Russia’s actions are a textbook example of neo-imperialism. The Africa Corps, as the successor to the Wagner Group, is not an instrument for African prosperity. It is a vector for instability, a tool to seed conflict through arms shipments and paramilitary activities that ensure nations remain weak, dependent, and pliable. By establishing a logistical network deep in the Sahara, Russia is not investing in African infrastructure for the benefit of Africans; it is creating a highway for its own influence, bypassing coastal scrutiny to meddle in the internal affairs of Sahel nations. This is not partnership; it is predation disguised as cooperation. The fact that this expansion was partially financed by the UAE, another external power, only highlights how African soil is commodified by wealthy nations for their geopolitical ends.

However, to cast the Western response as a noble defense of sovereignty is the height of hypocrisy. The sudden flurry of diplomatic activity, military port calls, and joint exercises is not a benevolent embrace of Libyan self-determination. It is a reactive, containment-driven strategy aimed primarily at curtailing a rival’s influence, not at fostering genuine independence. The West’s historical record in Libya—from the NATO intervention that catalyzed years of chaos to the persistent manipulation of factions—undermines any claim to moral authority. When Lt. Gen. Brennan speaks of “supporting Libya’s sovereign right,” one must ask: where was this commitment to sovereignty when it conflicted with Western energy or strategic interests? The very tools being used—military integration under the watchful eye of external powers—can easily become a new form of dependency, replacing one master with another.

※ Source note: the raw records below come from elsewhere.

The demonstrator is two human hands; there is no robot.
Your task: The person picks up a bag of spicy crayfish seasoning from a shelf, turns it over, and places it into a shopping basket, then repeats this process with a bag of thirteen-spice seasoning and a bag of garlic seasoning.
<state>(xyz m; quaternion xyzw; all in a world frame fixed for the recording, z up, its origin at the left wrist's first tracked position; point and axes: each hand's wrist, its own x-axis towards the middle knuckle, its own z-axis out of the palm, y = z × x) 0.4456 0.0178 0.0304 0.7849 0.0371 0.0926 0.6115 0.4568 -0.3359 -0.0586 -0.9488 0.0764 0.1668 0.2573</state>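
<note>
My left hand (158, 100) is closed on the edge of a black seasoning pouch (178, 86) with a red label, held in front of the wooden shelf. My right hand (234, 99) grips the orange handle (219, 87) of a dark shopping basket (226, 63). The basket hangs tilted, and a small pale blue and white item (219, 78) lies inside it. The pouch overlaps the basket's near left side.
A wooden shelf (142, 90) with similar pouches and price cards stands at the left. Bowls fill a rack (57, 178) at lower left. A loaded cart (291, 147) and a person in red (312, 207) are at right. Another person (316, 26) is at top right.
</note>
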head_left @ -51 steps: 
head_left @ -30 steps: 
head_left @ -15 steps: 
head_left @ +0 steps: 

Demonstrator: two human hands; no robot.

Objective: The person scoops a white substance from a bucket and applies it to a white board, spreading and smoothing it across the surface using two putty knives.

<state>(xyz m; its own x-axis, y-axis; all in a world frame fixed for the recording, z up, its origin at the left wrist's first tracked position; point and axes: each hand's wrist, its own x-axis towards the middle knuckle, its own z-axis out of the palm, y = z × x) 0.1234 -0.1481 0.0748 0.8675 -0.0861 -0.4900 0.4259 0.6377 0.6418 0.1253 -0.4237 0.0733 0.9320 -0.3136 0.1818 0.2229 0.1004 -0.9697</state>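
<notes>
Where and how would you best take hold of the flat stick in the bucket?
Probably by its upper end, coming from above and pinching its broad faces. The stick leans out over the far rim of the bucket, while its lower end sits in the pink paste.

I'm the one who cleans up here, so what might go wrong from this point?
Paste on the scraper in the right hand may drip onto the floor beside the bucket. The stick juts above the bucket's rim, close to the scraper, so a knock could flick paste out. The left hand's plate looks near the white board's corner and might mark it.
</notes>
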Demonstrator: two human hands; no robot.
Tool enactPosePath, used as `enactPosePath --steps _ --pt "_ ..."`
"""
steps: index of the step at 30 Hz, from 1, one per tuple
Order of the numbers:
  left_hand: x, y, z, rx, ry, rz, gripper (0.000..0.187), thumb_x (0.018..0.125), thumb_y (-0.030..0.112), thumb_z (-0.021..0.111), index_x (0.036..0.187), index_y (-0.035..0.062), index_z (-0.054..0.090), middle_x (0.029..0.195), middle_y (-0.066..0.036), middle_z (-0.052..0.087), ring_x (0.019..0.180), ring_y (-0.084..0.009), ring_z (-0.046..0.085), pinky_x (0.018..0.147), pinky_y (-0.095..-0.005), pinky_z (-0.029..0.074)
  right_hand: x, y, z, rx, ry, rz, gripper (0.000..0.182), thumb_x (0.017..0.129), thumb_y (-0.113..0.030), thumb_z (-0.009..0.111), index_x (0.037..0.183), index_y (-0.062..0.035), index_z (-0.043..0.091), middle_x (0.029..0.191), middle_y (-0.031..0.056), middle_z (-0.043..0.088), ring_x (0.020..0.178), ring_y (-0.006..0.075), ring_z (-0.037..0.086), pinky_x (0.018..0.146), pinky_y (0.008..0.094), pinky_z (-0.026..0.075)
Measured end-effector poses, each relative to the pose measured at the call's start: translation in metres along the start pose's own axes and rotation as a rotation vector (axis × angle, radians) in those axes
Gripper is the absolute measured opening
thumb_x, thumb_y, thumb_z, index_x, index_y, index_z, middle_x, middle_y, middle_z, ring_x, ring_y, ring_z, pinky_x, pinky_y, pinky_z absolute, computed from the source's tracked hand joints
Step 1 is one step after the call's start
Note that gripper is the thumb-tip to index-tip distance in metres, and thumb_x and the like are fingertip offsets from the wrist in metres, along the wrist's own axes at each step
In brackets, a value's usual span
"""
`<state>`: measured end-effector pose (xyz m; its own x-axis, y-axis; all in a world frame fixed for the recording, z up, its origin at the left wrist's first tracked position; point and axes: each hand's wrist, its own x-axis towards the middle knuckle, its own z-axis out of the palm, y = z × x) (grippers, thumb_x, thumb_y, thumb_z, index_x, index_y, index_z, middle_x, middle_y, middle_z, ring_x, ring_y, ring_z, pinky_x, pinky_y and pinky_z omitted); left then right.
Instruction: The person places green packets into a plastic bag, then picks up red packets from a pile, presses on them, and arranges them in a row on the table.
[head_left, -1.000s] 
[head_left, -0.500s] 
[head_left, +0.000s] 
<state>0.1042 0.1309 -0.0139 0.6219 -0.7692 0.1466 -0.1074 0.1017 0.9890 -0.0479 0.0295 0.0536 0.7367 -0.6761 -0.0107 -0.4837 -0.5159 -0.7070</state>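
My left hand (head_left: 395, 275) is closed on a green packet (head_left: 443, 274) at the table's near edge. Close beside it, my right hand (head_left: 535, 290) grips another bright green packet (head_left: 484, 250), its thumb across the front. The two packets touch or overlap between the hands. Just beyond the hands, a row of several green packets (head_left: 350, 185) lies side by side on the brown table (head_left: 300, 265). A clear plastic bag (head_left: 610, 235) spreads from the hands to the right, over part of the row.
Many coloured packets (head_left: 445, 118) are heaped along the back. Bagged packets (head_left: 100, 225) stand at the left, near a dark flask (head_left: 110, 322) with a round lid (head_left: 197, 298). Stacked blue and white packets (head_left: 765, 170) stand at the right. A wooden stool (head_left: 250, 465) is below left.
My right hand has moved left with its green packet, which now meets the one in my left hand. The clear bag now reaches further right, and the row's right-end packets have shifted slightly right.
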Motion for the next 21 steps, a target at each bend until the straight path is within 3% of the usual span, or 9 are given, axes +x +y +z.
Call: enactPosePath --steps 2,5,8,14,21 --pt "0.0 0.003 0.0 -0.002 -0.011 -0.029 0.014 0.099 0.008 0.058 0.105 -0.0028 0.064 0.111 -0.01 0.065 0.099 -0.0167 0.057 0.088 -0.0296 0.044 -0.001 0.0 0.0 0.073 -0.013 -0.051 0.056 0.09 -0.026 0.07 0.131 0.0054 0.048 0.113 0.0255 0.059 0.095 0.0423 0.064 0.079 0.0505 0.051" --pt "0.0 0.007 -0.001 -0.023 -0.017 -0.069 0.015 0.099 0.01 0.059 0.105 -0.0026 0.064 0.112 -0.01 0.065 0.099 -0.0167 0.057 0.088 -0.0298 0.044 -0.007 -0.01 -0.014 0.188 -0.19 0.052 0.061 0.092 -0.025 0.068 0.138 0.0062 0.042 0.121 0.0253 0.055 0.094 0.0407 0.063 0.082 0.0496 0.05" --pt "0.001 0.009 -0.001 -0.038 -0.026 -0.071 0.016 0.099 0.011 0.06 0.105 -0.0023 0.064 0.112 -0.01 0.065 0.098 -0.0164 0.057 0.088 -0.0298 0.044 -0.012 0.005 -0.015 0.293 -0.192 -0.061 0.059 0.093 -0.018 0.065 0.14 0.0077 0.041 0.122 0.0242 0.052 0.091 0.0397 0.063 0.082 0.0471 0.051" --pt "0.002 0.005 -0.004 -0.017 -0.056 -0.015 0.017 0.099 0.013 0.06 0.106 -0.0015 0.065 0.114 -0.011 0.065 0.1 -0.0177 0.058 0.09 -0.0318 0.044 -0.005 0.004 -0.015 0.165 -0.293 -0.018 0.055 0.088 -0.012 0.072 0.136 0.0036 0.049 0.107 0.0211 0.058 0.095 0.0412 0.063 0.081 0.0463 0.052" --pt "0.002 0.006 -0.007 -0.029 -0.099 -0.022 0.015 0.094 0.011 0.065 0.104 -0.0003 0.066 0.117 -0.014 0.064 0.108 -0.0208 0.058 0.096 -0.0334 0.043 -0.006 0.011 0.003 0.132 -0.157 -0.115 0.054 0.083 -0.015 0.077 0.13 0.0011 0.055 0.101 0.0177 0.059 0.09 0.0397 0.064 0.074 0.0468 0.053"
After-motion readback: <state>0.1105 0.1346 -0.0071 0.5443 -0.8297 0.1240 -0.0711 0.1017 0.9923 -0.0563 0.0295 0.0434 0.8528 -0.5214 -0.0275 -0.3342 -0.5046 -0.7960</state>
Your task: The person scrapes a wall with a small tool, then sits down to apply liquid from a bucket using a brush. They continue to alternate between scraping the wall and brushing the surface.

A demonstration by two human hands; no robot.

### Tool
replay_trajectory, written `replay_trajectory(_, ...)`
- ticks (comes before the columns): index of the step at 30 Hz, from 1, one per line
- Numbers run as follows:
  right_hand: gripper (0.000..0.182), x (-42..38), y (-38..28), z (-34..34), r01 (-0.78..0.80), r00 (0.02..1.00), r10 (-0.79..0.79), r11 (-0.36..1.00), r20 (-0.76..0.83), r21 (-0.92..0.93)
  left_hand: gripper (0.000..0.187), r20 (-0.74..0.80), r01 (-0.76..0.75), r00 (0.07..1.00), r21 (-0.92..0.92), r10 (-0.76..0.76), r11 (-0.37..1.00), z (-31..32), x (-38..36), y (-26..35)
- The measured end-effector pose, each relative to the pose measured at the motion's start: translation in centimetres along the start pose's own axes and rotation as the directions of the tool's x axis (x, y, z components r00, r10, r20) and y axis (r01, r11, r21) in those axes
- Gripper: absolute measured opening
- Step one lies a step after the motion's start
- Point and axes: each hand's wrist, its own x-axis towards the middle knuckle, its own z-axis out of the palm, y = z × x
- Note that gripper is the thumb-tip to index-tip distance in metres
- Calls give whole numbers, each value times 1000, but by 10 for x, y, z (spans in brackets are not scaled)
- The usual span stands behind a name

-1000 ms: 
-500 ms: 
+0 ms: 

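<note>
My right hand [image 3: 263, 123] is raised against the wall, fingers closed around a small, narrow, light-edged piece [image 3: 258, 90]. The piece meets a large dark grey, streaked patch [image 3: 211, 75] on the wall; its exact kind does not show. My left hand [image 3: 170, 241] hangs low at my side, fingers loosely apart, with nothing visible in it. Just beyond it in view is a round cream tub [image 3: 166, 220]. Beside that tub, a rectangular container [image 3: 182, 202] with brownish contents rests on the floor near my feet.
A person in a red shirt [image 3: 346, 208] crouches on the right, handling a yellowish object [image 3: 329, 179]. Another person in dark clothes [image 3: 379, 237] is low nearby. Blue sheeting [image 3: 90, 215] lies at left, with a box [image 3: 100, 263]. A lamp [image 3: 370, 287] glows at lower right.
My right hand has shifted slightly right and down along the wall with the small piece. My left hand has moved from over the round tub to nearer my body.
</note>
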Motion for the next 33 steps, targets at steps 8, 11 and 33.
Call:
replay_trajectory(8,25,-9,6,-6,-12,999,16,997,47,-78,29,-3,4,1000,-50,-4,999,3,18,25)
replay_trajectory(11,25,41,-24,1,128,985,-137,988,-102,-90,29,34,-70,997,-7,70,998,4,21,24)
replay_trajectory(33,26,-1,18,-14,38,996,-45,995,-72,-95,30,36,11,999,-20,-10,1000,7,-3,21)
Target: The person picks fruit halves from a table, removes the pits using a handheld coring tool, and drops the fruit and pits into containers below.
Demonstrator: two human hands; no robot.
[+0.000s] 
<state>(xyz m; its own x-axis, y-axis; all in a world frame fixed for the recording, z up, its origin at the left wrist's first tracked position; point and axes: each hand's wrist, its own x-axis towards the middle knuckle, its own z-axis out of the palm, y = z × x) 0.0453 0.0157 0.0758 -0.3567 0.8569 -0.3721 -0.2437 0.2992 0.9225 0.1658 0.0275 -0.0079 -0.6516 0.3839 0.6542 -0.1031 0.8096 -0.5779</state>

The Path Forward: Rejecting the False Choice

The tragic reality for Libya, and for much of the Global South, is being presented with a false choice: align with Eastern imperialism or Western neo-colonialism. This is a choice no sovereign nation should have to make. The civilizational states of the future, like India and China, understand that true development comes from endogenous growth and South-South cooperation based on mutual respect and non-interference, not from military alliances that mortgage a nation’s future.

The international community, particularly the self-appointed guardians of the “rules-based order,” must be held accountable for their selective application of principles. Where is the outrage over the violation of Libyan airspace for military training? Where is the consistent defense of the UN Charter’s principles of sovereignty when it applies to all powers equally? The one-sided nature of this so-called order is laid bare in conflicts like these, where the rules are bent and broken to serve the interests of a select few.

The solution does not lie in choosing a side in this new Cold War. It lies in a collective, assertive demand from the nations of Asia, Africa, and Latin America for a new paradigm. This paradigm must be based on the fundamental principle of non-interference and the unconditional respect for the right of all peoples to determine their own political and economic systems free from external coercion, whether it comes from Washington, Moscow, or Brussels. The nations of the Global South must forge their own path of unity and cooperation, building institutions that serve their people, not the strategic appetites of foreign powers. The resilience of the human spirit in Libya and across Africa demands nothing less than complete liberation from these cynical games. Their future must be their own.